Every node in the DOM tree could be important to 3rd party assistive technology. Accessibility APIs on each operating system have built-in assumptions about what is the most important information, and how an accessibility server like Mozilla should use the API's programmatic interfaces to expose this information to an accessibility client (the assistive technology). Each platform's accessibility API has made different assumptions, although there are a number of common characteristics. For example, they all expose an accessible name, or text representation, of each object, and they all use an enumerated integer value from a finite list, to expose the role of an object. Examples of accessible role constants are ROLE_BUTTON, ROLE_CHECKBOX and ROLE_LIST, although they can have slightly different names and values in each API. In general, the accessibility APIs use similar concepts, but use different method, constant and interfaces names.

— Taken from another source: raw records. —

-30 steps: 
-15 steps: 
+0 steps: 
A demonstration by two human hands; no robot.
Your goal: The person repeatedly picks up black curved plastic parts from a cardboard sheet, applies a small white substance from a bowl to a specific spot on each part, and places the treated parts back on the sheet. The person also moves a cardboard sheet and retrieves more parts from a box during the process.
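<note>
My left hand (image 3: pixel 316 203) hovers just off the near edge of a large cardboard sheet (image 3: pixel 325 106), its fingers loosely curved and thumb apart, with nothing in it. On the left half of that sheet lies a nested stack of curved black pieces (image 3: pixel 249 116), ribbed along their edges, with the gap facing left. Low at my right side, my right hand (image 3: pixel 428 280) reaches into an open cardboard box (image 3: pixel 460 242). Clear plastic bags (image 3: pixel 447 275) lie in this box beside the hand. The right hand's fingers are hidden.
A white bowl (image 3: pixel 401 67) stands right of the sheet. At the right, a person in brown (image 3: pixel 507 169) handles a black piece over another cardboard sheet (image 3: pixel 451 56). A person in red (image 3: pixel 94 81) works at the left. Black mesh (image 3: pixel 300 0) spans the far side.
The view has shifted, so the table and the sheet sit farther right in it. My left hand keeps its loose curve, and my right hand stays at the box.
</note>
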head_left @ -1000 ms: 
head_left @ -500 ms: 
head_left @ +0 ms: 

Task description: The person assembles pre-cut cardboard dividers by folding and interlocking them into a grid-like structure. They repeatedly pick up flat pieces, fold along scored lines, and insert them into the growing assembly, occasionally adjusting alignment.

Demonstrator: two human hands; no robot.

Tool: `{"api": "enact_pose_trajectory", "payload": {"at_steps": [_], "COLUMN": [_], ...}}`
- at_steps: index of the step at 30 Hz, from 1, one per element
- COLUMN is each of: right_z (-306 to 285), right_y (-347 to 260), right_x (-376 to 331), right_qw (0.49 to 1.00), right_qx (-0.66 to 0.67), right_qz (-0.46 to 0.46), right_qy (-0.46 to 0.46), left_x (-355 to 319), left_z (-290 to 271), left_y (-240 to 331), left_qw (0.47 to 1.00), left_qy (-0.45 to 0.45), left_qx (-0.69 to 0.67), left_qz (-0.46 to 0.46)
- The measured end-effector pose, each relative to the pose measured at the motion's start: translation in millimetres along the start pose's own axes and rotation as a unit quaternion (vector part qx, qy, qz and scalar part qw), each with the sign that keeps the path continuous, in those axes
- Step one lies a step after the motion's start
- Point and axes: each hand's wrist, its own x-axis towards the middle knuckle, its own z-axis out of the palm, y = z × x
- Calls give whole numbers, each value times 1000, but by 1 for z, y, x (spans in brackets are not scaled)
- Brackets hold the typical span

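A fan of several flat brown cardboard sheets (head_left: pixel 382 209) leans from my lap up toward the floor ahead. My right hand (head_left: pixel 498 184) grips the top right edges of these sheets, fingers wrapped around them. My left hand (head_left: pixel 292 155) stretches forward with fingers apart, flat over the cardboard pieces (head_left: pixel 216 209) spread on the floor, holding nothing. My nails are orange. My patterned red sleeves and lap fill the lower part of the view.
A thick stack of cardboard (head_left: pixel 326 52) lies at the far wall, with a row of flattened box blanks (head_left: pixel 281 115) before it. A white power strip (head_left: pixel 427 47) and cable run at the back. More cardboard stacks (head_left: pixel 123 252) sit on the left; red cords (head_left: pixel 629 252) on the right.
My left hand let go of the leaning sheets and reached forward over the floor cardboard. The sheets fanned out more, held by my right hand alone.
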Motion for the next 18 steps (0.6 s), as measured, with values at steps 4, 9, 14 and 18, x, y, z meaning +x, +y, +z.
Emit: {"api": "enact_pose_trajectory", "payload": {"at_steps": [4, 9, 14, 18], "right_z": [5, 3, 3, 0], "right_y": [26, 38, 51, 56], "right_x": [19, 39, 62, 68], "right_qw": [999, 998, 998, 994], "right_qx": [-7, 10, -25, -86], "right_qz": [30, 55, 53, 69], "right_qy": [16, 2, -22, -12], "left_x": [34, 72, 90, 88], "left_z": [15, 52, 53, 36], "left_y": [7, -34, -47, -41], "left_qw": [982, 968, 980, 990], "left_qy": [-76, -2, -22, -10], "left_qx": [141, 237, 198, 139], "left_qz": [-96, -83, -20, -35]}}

Given that there is a fair amount of commonality between accessibility API toolkits, it made sense to write of the code in a cross platform manner, and then deal with the platform differences on a consistent manner. The shared code makes itself available to the toolkit-specific code via generic XPCOM interfaces that return information about objects we want to expose. All focusable nodes, tables and text have accessibility interfaces. We call these objects "accessible nodes". Each of these accessible nodes supports at minimum the generic cross-platform accessibility interface nsIAccessible (which provides a text name, enumerated role identifier and a set of state flags) and sometimes additional interfaces. For example, tables support nsIAccessibleTable, text supports nsIAccessibleText and edit boxes support nsIEditableText., although this code has been moved into the ATK specific directories because it is not currently used in Windows. We will not rule out the possibility of supporting some of the rich ATK interfaces on Windows.

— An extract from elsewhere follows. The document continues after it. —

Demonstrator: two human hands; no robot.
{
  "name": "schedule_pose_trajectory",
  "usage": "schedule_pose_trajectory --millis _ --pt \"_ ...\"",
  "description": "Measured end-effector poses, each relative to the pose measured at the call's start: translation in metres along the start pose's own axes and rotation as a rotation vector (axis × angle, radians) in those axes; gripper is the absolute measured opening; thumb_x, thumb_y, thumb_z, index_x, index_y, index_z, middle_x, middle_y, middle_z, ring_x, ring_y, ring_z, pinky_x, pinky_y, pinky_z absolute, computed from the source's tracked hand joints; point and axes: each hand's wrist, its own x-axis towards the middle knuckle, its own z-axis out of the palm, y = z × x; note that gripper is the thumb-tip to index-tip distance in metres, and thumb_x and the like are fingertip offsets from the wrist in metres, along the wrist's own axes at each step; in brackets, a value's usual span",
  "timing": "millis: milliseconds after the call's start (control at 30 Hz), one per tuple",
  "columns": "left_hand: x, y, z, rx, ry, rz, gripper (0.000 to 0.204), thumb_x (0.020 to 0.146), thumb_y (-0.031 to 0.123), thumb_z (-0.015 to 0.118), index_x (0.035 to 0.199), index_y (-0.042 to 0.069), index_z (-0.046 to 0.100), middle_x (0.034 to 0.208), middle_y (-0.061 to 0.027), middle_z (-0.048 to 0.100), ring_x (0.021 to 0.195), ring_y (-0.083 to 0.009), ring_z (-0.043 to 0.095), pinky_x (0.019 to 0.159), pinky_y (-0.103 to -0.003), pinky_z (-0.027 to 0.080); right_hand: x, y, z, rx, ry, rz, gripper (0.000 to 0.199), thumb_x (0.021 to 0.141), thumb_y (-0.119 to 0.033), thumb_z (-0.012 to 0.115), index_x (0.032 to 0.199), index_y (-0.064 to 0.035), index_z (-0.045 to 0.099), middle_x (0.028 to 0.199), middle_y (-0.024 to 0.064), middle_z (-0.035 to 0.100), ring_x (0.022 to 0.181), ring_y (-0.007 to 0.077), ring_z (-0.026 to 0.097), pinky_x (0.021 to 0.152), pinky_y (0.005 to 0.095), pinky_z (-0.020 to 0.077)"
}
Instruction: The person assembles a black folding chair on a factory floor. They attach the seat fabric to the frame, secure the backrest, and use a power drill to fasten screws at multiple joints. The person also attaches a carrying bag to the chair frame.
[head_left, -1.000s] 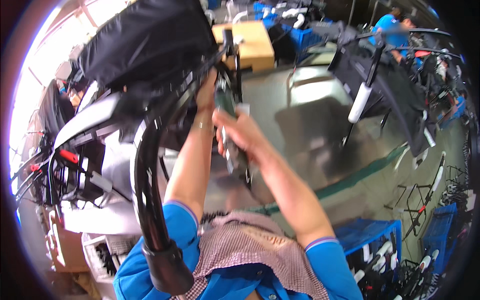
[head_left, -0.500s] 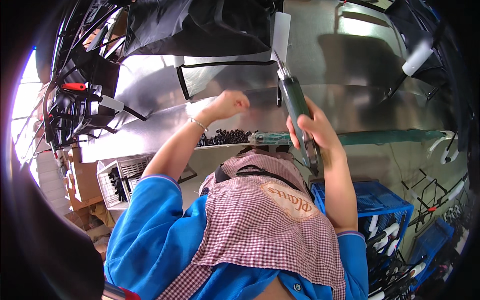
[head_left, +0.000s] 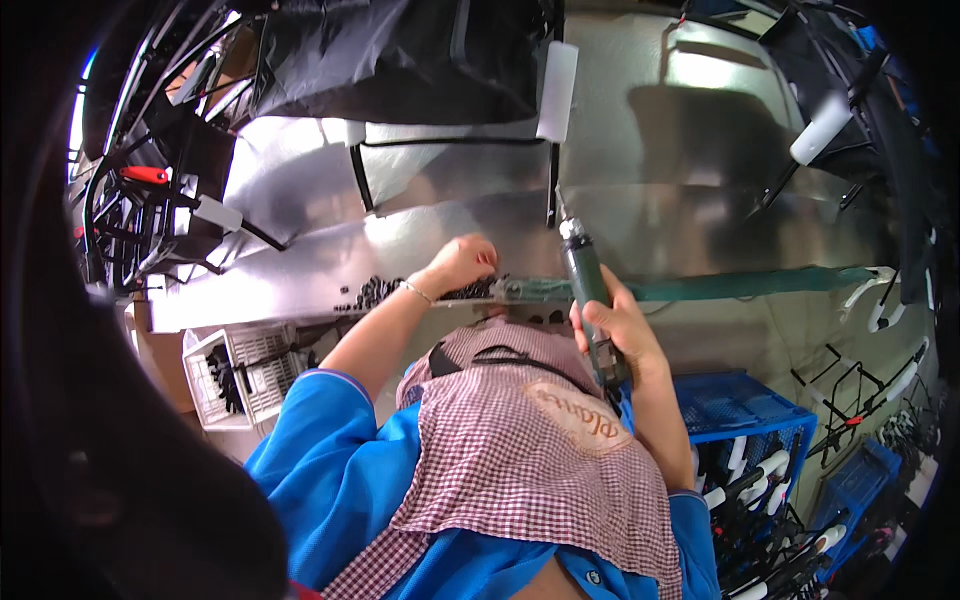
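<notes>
The left hand (head_left: 462, 262) reaches forward over the near edge of the desk (head_left: 300, 270), a sheet-metal surface with a bright sheen. Its fingers are curled down into a pile of small black parts (head_left: 385, 290) lying along that edge (whether a part is pinched between the fingers cannot be told). A thin bracelet sits on the left wrist.

The right hand (head_left: 612, 335) is clenched around a driver (head_left: 588, 290), a dark green cylindrical power tool. The driver stands nearly upright, tilted slightly, with its metal tip (head_left: 568, 228) pointing away from the person, over the desk. The tip is near the lower end of a thin black rod (head_left: 552, 185); contact cannot be confirmed.

A green strip (head_left: 760, 285) runs along the desk edge to the right of the driver. Black fabric (head_left: 400, 60) on a dark frame lies across the far side of the desk.

Below the desk, to the left, stands a white basket (head_left: 240, 375) holding dark pieces. To the right stands a blue crate (head_left: 750, 410) holding black-and-white bars. The person wears blue sleeves and a checked apron (head_left: 540, 450).
</notes>
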Motion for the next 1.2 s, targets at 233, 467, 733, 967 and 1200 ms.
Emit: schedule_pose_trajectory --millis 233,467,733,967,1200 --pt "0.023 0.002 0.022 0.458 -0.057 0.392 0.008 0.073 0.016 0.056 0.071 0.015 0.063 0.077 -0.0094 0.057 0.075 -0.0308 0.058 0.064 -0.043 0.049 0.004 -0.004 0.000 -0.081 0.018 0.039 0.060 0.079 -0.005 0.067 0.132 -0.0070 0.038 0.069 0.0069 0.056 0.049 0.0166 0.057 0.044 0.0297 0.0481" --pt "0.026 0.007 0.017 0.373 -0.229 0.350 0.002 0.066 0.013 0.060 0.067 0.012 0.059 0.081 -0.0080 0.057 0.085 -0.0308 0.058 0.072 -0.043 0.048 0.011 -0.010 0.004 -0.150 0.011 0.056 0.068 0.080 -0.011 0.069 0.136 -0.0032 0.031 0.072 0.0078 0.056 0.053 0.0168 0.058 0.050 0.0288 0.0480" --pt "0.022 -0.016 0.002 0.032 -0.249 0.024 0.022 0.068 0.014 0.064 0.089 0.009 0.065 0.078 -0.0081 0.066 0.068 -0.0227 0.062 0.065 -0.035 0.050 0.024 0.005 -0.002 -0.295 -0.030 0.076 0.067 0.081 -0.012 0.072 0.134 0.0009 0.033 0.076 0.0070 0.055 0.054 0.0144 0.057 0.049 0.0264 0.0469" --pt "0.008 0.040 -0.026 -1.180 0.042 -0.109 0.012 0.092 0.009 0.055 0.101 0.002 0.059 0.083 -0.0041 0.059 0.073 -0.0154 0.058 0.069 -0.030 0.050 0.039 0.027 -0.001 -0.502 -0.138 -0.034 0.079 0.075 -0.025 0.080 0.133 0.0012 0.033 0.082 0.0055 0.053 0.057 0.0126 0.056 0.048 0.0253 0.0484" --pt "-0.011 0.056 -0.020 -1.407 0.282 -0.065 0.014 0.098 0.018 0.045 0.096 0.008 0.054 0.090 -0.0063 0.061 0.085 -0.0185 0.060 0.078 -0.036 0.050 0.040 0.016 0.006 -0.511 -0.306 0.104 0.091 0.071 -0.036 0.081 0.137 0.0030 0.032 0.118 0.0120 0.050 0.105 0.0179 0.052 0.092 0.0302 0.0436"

The toolkit-specific classes then use these XPCOM interfaces to gather information about the objects they want to expose, make any necessary changes, and then expose the information using Microsoft COM on Windows, or through GTK2's ATK API's on Linux and Unix.
The assistive technology can then use this information in a number of ways. It can read in an entire document at once, look only pieces of a document related to recent events, or traverse the accessibility object model based on screen position.

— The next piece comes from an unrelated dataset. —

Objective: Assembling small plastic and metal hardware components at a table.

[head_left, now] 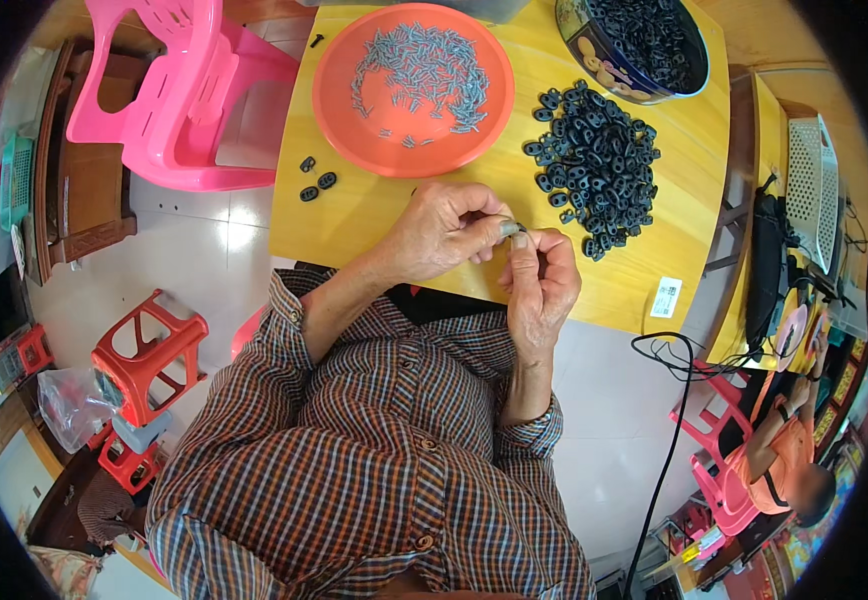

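Both hands, left (444,232) and right (542,280), pinch one small grey metal piece (510,229) above the yellow worktop (374,215); black ring pile (596,165) at 1 o'clock.

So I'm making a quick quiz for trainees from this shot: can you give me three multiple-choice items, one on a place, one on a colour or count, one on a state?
1. Where is the loose pile of black pieces?
A. on the floor
B. on the yellow table, right of the dish
C. on the pink chair

2. What colour is the round dish of small grey pins?
A. orange-red
B. green
C. white

3. How are the hands?
A. flat on the table
B. both in the tin
C. together, pinching a small grey piece

Answers: 1 B, the pile sits on the tabletop beside the dish. 2 A, the dish is orange-red. 3 C, the left hand and right hand meet at the table's near edge.
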A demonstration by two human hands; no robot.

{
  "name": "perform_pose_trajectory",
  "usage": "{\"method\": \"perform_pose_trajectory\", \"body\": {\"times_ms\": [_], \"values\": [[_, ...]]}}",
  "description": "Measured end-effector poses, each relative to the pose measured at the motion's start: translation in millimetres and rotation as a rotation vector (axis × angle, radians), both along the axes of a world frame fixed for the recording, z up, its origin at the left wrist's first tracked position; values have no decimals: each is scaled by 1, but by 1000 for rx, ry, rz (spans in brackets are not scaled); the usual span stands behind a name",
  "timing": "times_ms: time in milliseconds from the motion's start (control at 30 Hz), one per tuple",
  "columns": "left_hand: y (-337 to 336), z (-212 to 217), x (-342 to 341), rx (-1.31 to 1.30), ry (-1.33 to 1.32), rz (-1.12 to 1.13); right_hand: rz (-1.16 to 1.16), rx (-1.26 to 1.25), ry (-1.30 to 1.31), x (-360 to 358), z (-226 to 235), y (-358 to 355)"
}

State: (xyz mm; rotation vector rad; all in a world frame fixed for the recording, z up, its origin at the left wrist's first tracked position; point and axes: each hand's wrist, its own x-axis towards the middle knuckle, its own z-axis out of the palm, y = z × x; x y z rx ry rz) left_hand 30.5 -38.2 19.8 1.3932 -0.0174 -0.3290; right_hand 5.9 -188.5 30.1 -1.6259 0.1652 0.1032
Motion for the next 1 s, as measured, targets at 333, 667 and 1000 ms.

Not all DOM nodes are exposed through accessibility API toolkits -- only those objects deemed important by the developers of the toolkit. Mozilla keeps around its own tree of accessibility objects, which parallels the DOM tree, but is not a full representation.
Above: a diagram showing that the MSAA tree is a subset of the DOM tree. The situation for other accessibility APIs is similar.
The problem is, what happens if there are DOM nodes that the assistive technology vendors wants to know about, which are not exposed? Also, what if they want to get DOM information, like CSS rules, tag names and attributes, that MSAA's IAccessible does not provide?
On Windows, we solve this by supporting an additional interface beyond
MSAA's IAccesible, for
every DOM node.
QueryInterface() can be used to switch between
the two interfaces. If there is no MSAA node for a DOM node,
QueryInterface(IID_IAccessible) will return
null. In addition, some vendors had asked us to provide information and
support for pieces of text smaller than a text node (i.e. a word), and
Mozilla supports ISimpleDOMText for this purpose.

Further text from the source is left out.